++++ Data shown ++++

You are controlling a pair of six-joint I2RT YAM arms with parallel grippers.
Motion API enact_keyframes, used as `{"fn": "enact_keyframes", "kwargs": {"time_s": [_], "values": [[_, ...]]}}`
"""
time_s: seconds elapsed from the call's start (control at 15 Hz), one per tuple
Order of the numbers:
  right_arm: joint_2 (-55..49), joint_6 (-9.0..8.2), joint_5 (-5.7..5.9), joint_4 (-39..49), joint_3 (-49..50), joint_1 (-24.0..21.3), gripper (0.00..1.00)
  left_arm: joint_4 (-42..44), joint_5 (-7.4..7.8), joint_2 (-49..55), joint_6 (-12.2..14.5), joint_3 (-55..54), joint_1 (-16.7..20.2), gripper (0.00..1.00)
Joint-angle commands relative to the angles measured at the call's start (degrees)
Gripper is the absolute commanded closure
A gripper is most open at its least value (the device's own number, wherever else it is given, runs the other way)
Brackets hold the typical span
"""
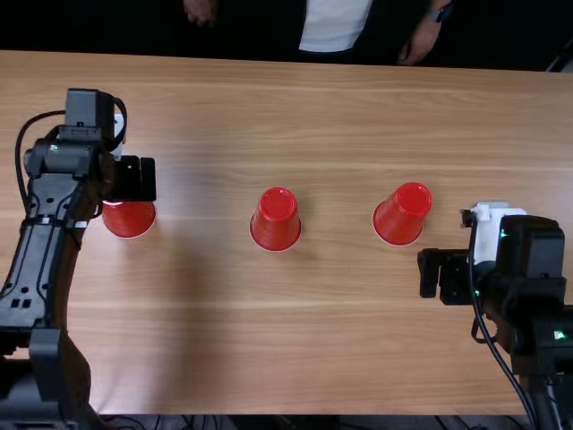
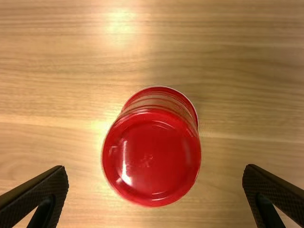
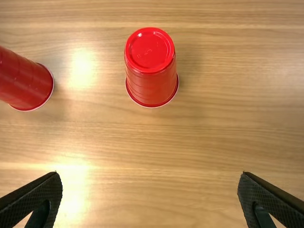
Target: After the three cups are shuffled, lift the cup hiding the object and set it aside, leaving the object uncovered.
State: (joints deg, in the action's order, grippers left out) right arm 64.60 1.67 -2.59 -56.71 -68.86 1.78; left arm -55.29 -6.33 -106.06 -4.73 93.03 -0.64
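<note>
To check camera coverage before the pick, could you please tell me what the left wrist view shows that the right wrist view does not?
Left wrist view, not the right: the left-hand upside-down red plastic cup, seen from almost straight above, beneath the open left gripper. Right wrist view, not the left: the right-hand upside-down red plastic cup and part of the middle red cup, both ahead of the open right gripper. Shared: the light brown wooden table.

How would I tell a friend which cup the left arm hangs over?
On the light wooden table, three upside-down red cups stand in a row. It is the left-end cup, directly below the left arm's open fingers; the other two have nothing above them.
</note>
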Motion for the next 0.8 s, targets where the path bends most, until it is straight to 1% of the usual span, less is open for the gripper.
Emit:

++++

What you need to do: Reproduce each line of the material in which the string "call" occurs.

Task output:
time_s: seconds elapsed from the call's start (control at 15 Hz), one per tuple
Joint-angle commands relative to the angles measured at the call's start (degrees)

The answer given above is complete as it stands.